At the beginning of April I put a fresh coarse edge on my favorite Pacific Salt 1.
I intended to carry it for two months to see if the edge would last that long for me.
Well, two weeks into that experiment I chipped and rolled the edge, impacting it against metal fencing by accident:
vivi wrote: ↑Sat Apr 15, 2023 6:42 pm
vivi wrote: ↑Sat Apr 01, 2023 12:00 am
I sharpened my pocket knife tonight.
Reset the edge on an 80 grit diamond flattening stone. Refined it on a 300 grit diamond stone.
Finished with very light strokes until I minimized the burr enough to cleanly shave off the 300 grit stone. Did two strokes per side at 15 degrees with the fine sharpmaker stones using the least amount of pressure I could manage.

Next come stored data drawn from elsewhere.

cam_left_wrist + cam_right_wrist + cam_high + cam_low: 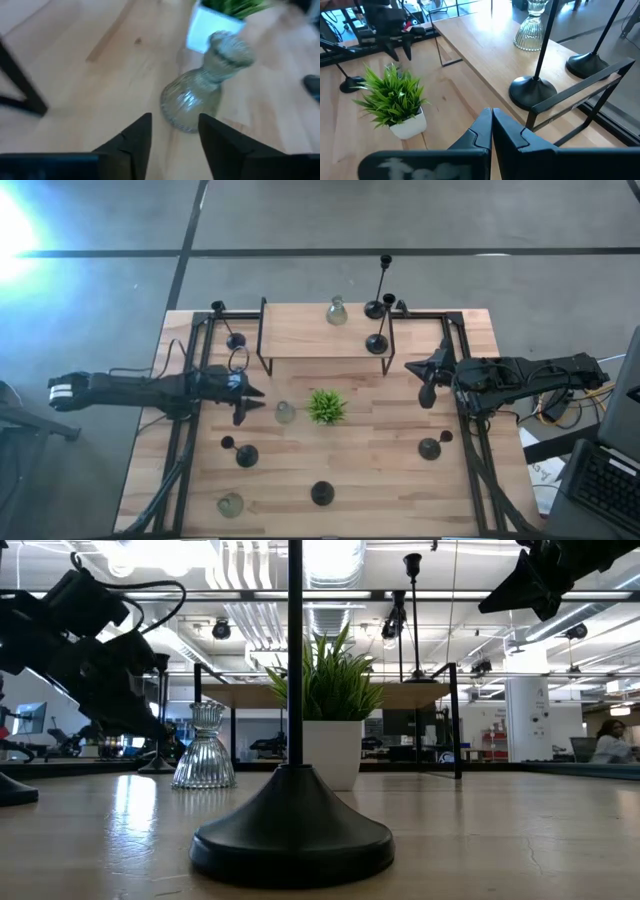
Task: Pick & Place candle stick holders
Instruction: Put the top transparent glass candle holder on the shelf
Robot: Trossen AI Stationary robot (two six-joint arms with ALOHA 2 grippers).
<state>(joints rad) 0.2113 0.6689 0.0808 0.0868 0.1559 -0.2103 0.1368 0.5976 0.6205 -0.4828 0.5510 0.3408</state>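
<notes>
Left claw [174, 142] is hovering with fingers apart just short of a glass holder [200, 90] standing on the counter [380, 470] beside the plant [326, 406]. Right claw [491, 131], fingers together and empty, is hanging near the shelf [485, 50], which is carrying another glass holder [530, 27] and two black holders [534, 90].

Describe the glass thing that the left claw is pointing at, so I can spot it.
Find the green plant at the table's middle. Just left of it, before the open left gripper, stands the glass candle holder: clear, ribbed and bulbous, unlike the black metal ones.
</notes>
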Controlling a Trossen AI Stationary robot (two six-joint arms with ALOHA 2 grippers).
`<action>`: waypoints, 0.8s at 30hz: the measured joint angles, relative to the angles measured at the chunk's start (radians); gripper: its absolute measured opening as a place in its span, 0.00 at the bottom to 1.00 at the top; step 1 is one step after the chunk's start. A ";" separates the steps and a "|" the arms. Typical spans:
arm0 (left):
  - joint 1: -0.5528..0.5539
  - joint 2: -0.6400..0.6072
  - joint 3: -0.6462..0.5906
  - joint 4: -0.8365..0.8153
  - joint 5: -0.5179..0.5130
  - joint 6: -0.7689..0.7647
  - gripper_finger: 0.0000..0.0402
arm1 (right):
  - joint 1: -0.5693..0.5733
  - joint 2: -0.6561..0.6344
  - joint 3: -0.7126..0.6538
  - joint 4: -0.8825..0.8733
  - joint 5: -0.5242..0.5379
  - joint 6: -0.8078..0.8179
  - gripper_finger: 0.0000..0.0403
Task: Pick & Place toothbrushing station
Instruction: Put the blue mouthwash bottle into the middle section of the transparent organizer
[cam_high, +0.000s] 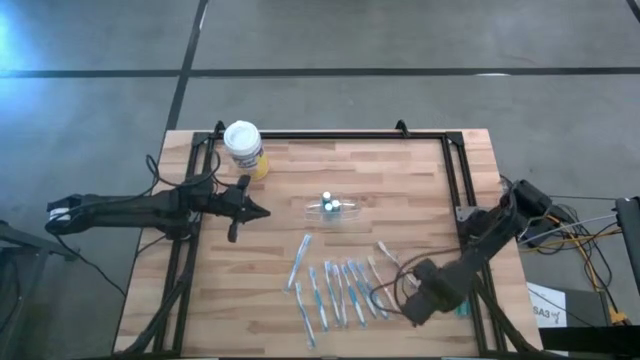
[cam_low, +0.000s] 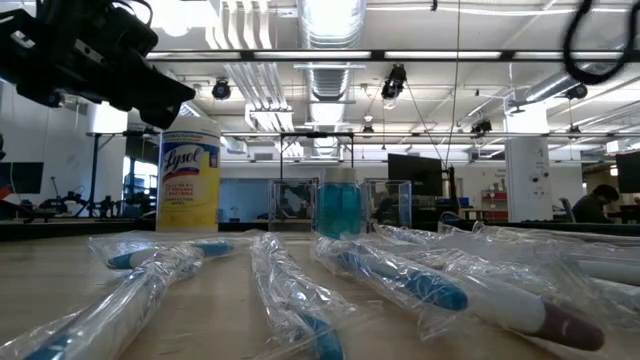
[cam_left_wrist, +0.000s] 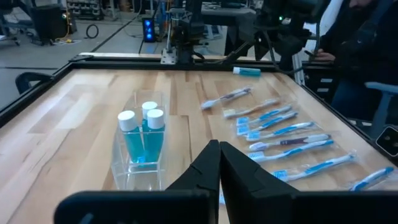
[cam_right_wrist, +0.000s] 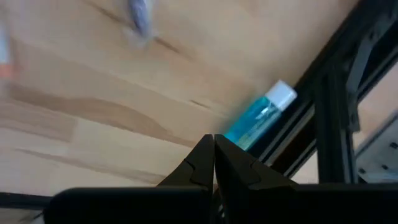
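Clear plastic holder (cam_high: 333, 209) standing upright near the middle of the frame in the high view, three small blue bottles with white caps (cam_left_wrist: 142, 118) slotted inside, probably parked centrally so either arm can reach it. Walls see-through, liquid pale turquoise. Below it, toward lower centre, a loose fan of wrapped toothbrushes (cam_high: 335, 288) lying flat on the table (cam_high: 400, 180), mostly blue and white, each in crinkled film (not yet sorted into anything). One stray blue bottle (cam_right_wrist: 260, 117) on its side against the black frame rail at lower right, likely next to be fetched. Right gripper (cam_high: 418, 310) low over that corner, fingers pressed together, holding nothing. Left gripper (cam_high: 262, 212) at centre left, aimed at the holder, fingers likewise closed and empty. Yellow wipes canister (cam_high: 244, 148) upright at upper left, clear of everything.
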 joint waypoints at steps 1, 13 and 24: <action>0.000 0.000 0.001 0.001 0.001 0.000 0.02 | 0.014 0.011 0.000 0.010 -0.007 0.009 0.03; -0.001 0.001 0.000 -0.002 0.004 -0.012 0.03 | 0.107 0.046 -0.040 0.034 -0.012 0.234 0.36; -0.001 0.001 -0.001 -0.019 0.004 -0.014 0.03 | 0.133 0.046 -0.146 0.181 -0.057 0.364 0.56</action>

Managed to chip the edge today.
Not sure how. I did use this knife to chop through some briars today. Maybe I hit some metal fencing and didn't realize it?
Oh well. Knife still cuts ok so no touch-ups. Leaving the edge as is.
Still cut ok so I carried it another month and a half.
Today I checked the knife out. It was dirty, dull, damaged, lost the very tip and had lost all scrape shaving ability well over a month ago.
Sharpening method: $3 harbor freight 260 grit diamond plate. Free hand. Ten strokes per side flat to the edge bevel. Then another ten strokes per side flat to the edge bevel, this time alternating every stroke. Followed up by ten total strokes, or five strokes per side, at a slightly more obtuse angle to hit the apex, alternating sides every stroke. The last ten strokes were with the lightest touch I could manage.
That was it. One stone, no clean up required due to so few strokes needed, no stropping or follow up.
Result:
Is it my sharpest edge ever? Nope. The most even? No. Will it send arm hairs flying without touching the skin? Nah.
But every part of the edge shaves, and the entire sharpening process took this long:
Yep, less than two minutes to take a very dull and damaged edge back to shaving sharp. I know a lot of folks out there spend much longer than that just setting up their equipment. To each their own, but I think I'm on to something here.